[Work to complete]
Would you please copy every line below that includes the string "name"?

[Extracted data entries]
_ _ _ _ _

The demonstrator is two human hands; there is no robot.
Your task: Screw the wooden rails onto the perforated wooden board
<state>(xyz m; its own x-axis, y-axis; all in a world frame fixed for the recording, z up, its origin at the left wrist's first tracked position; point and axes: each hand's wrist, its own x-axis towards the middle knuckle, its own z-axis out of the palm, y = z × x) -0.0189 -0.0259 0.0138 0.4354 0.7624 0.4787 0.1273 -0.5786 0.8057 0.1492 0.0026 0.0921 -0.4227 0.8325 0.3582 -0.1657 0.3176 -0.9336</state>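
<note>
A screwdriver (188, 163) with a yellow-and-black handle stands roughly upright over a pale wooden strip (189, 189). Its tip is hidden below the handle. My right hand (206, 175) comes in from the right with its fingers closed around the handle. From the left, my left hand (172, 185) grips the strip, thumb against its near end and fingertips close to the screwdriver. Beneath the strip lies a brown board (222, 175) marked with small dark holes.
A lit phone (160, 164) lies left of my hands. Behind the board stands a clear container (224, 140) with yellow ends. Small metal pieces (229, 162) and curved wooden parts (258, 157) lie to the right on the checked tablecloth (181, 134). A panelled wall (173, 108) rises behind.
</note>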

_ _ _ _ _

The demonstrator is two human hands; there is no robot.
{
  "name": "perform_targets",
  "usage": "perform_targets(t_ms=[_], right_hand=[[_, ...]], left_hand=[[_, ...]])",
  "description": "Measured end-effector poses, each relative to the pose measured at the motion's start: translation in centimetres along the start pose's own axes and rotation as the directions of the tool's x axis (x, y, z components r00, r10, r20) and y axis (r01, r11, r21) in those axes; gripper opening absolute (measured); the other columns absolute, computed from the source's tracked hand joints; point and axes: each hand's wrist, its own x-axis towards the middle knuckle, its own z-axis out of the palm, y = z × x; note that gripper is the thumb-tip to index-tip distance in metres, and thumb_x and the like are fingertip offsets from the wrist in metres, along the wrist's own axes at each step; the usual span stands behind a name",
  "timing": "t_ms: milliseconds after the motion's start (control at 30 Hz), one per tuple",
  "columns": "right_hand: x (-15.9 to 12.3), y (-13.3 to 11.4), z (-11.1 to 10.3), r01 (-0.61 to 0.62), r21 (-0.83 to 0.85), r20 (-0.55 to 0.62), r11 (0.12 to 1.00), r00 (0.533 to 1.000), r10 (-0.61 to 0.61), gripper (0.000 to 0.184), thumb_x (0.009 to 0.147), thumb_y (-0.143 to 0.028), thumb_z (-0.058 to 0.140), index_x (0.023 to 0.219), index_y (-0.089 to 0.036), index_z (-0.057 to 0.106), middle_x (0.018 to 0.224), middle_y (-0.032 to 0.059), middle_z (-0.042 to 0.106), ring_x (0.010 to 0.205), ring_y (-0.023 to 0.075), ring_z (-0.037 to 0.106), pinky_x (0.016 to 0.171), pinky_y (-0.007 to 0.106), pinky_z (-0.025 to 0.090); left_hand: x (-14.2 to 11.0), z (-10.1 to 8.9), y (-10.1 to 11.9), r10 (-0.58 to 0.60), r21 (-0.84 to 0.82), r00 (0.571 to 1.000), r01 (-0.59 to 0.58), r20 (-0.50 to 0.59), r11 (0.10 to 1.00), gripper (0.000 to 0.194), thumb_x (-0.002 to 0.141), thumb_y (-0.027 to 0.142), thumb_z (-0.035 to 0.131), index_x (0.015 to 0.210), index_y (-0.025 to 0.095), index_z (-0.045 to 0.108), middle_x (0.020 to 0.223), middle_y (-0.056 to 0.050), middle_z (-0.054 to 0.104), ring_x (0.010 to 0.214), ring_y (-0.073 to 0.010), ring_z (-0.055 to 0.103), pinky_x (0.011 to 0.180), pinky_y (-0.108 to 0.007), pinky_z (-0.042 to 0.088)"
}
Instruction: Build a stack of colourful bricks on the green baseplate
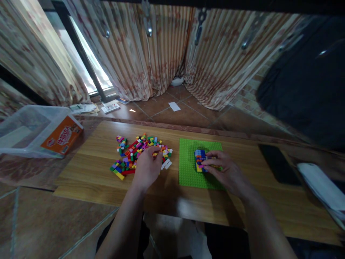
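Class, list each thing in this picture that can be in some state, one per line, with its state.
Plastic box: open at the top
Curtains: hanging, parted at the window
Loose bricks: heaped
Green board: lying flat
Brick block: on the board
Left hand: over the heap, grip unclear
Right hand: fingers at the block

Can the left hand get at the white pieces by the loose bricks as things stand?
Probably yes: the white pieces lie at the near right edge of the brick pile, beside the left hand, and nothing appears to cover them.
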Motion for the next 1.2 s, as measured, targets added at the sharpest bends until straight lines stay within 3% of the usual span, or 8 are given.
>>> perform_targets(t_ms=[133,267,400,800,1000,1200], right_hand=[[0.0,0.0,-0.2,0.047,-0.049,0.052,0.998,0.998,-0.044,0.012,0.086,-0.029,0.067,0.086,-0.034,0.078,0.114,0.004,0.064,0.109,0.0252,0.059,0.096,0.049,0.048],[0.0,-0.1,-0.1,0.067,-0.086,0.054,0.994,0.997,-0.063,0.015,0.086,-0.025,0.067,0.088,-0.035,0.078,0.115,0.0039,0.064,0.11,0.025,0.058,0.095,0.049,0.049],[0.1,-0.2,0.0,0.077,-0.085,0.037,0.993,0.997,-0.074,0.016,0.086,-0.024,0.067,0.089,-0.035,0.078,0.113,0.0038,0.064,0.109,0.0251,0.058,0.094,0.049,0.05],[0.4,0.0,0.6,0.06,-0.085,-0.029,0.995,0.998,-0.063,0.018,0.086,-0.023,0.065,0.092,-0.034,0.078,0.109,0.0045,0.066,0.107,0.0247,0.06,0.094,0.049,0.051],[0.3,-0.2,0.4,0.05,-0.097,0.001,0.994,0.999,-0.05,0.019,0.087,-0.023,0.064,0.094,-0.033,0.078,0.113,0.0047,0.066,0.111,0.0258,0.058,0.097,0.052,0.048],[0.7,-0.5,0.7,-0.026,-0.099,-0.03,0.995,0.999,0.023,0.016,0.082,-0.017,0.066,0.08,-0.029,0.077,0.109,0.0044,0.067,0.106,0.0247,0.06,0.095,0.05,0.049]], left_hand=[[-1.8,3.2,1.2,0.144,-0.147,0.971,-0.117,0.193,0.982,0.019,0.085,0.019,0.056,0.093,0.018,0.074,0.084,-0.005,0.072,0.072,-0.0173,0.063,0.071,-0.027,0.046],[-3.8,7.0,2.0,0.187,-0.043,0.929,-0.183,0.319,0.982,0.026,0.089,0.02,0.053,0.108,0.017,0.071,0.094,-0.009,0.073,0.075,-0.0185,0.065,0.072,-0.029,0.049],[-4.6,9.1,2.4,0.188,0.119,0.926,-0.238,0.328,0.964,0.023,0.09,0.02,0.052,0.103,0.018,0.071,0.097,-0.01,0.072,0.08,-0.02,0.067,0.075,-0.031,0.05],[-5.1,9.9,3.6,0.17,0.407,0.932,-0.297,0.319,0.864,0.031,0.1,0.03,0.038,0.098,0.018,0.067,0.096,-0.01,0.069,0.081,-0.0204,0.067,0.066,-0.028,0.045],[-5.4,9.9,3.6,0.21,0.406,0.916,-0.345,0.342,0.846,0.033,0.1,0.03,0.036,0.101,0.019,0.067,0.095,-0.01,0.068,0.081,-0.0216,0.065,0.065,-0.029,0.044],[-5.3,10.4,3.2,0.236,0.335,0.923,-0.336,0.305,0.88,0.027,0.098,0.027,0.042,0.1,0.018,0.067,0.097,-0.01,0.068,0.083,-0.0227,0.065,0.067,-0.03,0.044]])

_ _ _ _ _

[Expected answer]
  "name": "perform_targets",
  "description": "Measured end-effector poses, each relative to the pose measured at the motion's start: translation in centimetres along the start pose's own axes and rotation as the directions of the tool's x axis (x, y, z components r00, r10, r20) and y axis (r01, r11, r21) in those axes; gripper opening absolute (measured); the other columns absolute, computed from the source's tracked hand joints; point and axes: each hand's wrist, its own x-axis towards the middle knuckle, its own z-axis out of the palm, y = z × x; note that gripper is the thumb-tip to index-tip distance in metres, and thumb_x and the like are fingertip offsets from the wrist in metres, along the wrist's own axes at each step; the usual span stands behind a name",

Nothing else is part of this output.